- [Exercise prompt] Produce an exact copy of the data below.

- [The data]
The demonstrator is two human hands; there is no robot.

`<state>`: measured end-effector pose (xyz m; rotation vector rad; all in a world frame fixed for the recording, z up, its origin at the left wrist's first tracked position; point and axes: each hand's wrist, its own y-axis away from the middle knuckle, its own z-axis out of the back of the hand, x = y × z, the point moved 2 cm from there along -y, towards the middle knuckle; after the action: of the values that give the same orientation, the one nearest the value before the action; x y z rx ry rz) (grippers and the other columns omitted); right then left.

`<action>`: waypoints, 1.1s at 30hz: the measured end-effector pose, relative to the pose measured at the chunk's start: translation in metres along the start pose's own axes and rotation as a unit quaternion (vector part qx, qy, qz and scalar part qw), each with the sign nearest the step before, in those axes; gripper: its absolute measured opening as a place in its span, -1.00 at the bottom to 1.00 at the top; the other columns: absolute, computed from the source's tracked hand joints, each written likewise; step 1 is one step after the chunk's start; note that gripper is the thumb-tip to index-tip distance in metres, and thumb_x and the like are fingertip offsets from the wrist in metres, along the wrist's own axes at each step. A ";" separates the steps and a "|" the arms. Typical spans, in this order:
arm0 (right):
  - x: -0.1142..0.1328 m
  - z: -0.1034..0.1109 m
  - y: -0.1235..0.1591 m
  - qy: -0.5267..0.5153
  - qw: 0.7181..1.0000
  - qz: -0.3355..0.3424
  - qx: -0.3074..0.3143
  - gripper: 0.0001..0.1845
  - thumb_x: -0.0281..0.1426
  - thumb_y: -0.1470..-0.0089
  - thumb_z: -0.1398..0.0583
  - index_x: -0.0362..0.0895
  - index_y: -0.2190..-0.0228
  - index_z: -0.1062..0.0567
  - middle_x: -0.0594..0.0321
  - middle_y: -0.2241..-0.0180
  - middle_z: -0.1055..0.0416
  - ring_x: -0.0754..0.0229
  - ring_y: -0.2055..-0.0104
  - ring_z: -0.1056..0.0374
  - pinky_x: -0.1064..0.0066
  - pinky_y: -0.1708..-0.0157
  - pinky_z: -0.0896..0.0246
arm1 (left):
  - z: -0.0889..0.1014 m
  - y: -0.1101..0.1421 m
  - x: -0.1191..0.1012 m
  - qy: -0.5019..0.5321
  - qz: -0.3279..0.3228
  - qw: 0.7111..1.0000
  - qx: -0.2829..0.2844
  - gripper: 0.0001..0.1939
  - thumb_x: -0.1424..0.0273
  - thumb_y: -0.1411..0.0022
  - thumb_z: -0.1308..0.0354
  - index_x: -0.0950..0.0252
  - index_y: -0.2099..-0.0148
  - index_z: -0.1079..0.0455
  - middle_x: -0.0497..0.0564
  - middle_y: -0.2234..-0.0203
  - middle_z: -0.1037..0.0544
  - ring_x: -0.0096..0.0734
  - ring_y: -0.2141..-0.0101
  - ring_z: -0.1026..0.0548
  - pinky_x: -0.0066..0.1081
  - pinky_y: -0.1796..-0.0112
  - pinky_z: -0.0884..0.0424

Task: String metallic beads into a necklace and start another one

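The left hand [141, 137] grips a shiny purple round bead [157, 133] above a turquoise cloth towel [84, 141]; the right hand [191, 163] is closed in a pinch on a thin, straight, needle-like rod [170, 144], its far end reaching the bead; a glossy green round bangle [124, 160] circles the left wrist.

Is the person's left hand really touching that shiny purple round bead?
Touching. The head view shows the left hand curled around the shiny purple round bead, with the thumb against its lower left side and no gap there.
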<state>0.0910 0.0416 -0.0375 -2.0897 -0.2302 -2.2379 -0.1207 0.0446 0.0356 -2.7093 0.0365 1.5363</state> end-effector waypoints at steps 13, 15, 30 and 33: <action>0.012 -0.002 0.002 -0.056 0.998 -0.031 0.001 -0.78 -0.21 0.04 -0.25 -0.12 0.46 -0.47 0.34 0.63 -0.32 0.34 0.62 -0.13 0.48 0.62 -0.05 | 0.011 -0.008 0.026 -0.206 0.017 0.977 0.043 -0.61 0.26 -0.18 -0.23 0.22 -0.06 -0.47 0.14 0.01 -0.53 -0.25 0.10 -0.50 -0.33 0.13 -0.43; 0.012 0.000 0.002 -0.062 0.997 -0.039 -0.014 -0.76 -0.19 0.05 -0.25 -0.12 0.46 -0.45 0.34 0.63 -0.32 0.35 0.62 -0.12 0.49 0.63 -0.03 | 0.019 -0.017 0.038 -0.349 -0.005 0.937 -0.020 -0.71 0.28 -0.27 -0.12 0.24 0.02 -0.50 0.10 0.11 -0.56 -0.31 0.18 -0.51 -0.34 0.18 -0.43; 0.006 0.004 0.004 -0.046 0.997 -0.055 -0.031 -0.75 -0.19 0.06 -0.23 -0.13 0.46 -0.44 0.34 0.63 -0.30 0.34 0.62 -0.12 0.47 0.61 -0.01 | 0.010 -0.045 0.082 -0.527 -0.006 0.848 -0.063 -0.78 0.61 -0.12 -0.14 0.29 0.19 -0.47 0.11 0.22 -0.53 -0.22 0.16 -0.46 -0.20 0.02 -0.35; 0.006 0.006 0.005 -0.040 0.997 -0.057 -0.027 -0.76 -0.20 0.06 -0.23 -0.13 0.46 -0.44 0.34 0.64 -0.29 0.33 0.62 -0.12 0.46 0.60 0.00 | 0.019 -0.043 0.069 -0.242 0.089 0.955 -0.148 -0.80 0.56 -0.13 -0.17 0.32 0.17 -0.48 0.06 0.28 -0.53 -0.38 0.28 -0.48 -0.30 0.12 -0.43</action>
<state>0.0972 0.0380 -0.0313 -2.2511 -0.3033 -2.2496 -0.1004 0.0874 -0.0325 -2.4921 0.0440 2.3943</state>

- [Reply to the exercise]
The demonstrator is two human hands; there is no robot.

`<state>`: measured end-effector pose (xyz m; rotation vector rad; all in a world frame fixed for the recording, z up, its origin at the left wrist's first tracked position; point and axes: each hand's wrist, its own y-axis away from the middle knuckle, its own z-axis out of the back of the hand, x = y × z, the point moved 2 cm from there along -y, towards the middle knuckle; after the action: of the values that give the same orientation, the one nearest the value before the action; x y z rx ry rz) (grippers and the other columns omitted); right then left.

`<action>`: waypoints, 1.1s at 30hz: the measured end-effector pose, relative to the pose measured at the chunk's start: translation in metres along the start pose's own axes and rotation as a unit quaternion (vector part qx, qy, qz and scalar part qw), each with the sign nearest the step before, in those axes; gripper: its absolute measured opening as a place in its span, -1.00 at the bottom to 1.00 at the top; the other columns: absolute, computed from the source's tracked hand joints, each written likewise; step 1 is one step after the chunk's start; note that gripper is the thumb-tip to index-tip distance in metres, and thumb_x and the like are fingertip offsets from the wrist in metres, along the wrist's own axes at each step. A ";" separates the steps and a "|" the arms. Typical spans, in this order:
arm0 (right):
  - x: -0.1142..0.1328 m
  - z: -0.1034..0.1109 m
  - y: -0.1235..0.1591 m
  - qy: -0.5267..0.5153
  - qw: 0.7181..1.0000
  - qz: -0.3355..0.3424
  - qx: -0.3074..0.3143
  - gripper: 0.0001..0.1845
  - thumb_x: -0.0281..0.1426
  - thumb_y: -0.1470..-0.0089
  - thumb_z: -0.1398..0.0583
  - index_x: -0.0362..0.0895
  - index_y: -0.2190..-0.0228
  - index_z: -0.1062..0.0567
  - middle_x: -0.0594..0.0321
  - middle_y: -0.2241..-0.0180
  - middle_z: -0.1055..0.0416
  - ring_x: -0.0754..0.0229
  - ring_y: -0.2055..-0.0104
  - ring_z: -0.1056..0.0374
  - pinky_x: -0.1064..0.0066
  - pinky_y: -0.1708..-0.0157
  - pinky_z: -0.0896..0.0246
arm1 (left):
  - z: -0.0889..0.1014 m
  - y: -0.1101..0.1421 m
  - x: -0.1191..0.1012 m
  - qy: -0.5019..0.5321
  - qz: -0.3279..0.3228
  - qw: 0.7111..1.0000
  - qx: -0.2829..0.2844
  - gripper: 0.0001..0.1939
  - thumb_x: -0.1424..0.0273
  - thumb_y: -0.1411..0.0022
  - thumb_z: -0.1308..0.0354
  - index_x: -0.0950..0.0252
  - index_y: -0.2099..-0.0148
  - index_z: -0.1079..0.0455
  - middle_x: -0.0497..0.0564
  - middle_y: -0.2234..-0.0203
  - middle_z: -0.1037..0.0544
  - ring_x: -0.0096..0.0734
  - ring_y: -0.2141..-0.0101
  - ring_z: -0.1026..0.0548
  - pinky_x: -0.0066..0.1081
  - pinky_y: -0.1796..-0.0112
  - pinky_z: -0.0884..0.0424

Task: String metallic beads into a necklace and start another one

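The left hand [141, 137] grips a shiny purple round bead [157, 133] above a turquoise cloth towel [84, 141]; the right hand [191, 163] is closed in a pinch on a thin, straight, needle-like rod [170, 144], its far end reaching the bead; a glossy green round bangle [124, 160] circles the left wrist.

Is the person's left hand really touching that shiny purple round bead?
Touching. The head view shows the left hand curled around the shiny purple round bead, with the thumb against its lower left side and no gap there.
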<state>0.0910 0.0416 -0.0375 -2.0897 -0.2302 -2.2379 -0.1207 0.0446 0.0356 -2.7093 0.0365 1.5363</state> end-effector waypoints at steps 13, 15, 30 and 33: <action>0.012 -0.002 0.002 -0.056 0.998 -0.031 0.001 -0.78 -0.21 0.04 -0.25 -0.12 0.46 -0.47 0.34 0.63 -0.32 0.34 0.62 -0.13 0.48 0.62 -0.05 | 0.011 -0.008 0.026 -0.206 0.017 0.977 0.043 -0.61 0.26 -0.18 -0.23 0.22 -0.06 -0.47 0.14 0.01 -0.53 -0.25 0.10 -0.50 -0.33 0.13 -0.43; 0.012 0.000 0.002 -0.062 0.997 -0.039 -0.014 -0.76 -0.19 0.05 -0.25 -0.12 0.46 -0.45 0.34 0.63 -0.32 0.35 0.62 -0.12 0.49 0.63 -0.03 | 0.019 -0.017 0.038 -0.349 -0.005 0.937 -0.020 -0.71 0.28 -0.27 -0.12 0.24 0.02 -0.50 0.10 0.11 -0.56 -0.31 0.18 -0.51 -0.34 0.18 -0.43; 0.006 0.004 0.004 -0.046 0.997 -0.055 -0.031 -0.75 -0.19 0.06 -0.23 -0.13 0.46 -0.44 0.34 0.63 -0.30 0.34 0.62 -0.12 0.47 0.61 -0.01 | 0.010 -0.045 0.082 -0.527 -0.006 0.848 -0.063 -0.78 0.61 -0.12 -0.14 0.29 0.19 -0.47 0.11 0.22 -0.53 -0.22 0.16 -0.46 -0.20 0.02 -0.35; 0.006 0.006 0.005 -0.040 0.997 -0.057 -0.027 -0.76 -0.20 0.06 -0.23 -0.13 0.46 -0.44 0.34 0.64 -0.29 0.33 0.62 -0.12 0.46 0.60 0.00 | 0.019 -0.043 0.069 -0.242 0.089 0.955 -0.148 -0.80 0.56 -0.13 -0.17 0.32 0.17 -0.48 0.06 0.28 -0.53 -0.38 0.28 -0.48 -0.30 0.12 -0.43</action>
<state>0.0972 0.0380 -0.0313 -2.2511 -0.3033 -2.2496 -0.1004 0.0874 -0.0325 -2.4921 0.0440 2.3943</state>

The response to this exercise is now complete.